# MATERIAL SUPPLIED:
^^^^^^^^^^^^^^^^

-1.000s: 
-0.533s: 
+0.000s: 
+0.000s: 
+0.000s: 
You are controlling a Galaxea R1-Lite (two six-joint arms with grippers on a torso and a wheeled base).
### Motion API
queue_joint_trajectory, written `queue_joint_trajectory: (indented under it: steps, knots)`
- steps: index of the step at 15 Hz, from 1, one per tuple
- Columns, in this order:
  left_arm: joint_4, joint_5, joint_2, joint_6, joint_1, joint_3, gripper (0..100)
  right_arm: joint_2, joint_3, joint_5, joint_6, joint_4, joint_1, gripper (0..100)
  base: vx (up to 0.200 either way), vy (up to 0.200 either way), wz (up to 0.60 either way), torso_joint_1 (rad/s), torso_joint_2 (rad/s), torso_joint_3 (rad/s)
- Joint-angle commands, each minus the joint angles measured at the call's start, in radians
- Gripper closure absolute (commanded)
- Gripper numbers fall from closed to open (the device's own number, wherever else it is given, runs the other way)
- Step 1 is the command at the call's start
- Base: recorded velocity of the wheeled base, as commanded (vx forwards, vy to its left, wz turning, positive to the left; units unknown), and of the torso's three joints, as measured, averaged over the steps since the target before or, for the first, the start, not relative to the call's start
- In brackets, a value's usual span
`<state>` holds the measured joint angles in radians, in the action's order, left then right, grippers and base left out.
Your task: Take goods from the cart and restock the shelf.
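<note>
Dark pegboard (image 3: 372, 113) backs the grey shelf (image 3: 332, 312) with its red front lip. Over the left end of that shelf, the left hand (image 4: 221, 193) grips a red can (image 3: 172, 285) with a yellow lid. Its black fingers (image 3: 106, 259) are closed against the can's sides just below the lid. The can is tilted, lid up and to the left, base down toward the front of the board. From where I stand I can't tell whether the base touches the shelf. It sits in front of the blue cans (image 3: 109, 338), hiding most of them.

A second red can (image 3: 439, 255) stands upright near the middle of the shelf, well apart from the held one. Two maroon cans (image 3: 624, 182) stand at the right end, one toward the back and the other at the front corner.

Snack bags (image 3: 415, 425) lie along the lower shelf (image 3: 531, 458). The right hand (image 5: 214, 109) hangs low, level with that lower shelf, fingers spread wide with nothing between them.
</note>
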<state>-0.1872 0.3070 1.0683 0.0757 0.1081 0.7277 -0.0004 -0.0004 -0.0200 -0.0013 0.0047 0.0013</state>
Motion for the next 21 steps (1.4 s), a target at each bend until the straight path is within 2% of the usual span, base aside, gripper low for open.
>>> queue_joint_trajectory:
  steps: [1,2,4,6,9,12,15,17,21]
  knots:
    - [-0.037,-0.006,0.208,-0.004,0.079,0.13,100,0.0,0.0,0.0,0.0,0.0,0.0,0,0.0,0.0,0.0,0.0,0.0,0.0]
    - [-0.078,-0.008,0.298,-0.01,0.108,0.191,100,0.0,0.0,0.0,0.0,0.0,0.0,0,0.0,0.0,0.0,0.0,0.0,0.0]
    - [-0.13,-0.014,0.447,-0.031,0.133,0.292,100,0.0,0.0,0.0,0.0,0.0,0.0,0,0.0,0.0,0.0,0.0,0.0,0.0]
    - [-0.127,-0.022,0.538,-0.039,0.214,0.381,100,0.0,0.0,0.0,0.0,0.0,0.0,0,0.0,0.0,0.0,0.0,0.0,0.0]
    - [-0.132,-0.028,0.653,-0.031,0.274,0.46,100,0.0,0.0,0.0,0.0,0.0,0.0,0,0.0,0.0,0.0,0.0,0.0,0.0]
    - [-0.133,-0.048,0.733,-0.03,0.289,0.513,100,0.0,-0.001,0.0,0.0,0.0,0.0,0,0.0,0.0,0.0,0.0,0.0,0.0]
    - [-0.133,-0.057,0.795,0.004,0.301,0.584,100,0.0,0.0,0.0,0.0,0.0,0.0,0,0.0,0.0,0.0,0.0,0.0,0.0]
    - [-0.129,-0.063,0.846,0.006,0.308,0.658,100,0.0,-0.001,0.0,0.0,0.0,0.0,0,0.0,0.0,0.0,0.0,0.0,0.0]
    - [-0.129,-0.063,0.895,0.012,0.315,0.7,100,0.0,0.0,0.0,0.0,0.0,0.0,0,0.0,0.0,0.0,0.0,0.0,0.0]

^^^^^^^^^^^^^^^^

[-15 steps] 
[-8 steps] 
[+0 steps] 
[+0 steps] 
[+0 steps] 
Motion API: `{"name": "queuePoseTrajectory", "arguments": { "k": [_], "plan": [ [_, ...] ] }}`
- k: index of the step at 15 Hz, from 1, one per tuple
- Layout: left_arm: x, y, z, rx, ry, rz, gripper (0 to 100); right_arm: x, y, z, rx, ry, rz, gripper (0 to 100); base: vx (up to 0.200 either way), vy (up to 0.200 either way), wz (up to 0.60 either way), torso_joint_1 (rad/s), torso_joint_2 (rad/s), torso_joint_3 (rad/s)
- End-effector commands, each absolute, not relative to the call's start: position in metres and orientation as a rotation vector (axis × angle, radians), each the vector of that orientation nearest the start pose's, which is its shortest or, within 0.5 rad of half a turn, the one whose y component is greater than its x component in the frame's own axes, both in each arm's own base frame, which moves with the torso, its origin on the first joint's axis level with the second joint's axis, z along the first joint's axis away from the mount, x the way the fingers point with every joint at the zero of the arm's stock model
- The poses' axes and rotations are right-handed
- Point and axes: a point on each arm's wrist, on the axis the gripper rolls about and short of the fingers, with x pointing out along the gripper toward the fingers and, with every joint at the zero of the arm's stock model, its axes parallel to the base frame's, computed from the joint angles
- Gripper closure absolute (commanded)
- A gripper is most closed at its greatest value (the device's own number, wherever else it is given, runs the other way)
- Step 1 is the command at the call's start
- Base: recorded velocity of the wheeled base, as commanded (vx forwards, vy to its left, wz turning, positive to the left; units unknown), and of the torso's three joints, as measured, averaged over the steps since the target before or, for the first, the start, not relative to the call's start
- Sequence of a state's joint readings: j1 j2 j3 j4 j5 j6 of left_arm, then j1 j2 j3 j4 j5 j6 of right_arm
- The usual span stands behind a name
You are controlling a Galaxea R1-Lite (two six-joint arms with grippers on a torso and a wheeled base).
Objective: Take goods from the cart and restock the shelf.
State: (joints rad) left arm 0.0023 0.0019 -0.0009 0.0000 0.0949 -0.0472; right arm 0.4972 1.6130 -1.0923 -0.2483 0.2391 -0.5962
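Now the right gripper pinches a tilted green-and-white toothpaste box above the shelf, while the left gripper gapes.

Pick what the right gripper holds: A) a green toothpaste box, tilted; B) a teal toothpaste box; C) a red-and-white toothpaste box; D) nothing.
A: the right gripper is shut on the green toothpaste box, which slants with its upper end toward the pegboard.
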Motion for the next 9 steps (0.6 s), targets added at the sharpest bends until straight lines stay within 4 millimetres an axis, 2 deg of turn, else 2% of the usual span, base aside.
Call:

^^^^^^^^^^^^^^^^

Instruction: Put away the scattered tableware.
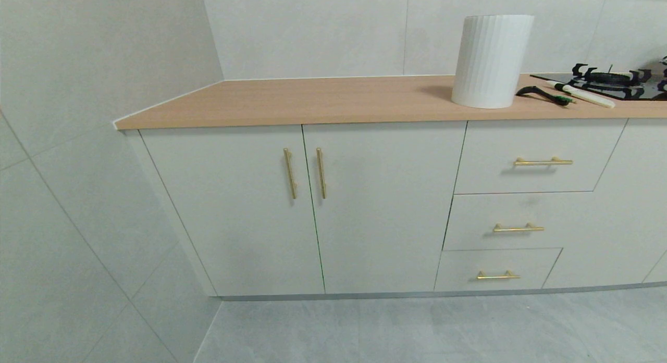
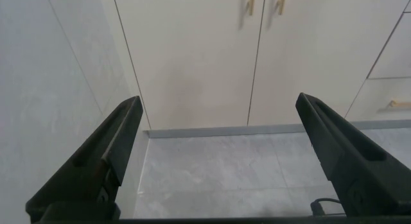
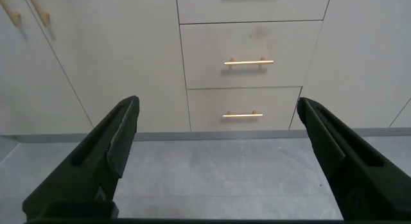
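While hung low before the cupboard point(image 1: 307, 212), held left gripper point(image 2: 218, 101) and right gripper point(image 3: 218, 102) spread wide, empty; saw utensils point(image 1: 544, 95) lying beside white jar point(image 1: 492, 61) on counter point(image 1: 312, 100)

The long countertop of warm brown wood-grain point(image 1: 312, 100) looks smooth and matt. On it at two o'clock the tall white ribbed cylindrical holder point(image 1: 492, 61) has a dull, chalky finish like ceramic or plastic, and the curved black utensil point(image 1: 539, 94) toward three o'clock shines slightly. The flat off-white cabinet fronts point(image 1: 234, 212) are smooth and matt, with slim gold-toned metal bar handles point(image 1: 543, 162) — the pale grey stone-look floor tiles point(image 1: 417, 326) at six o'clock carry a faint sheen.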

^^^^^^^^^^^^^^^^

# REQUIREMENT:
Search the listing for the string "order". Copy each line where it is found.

# EXERCISE SOLUTION:
- Columns, in this order:
`<state>` holds the measured joint angles in radians, in the action's order, left then right, grippers and base left out.

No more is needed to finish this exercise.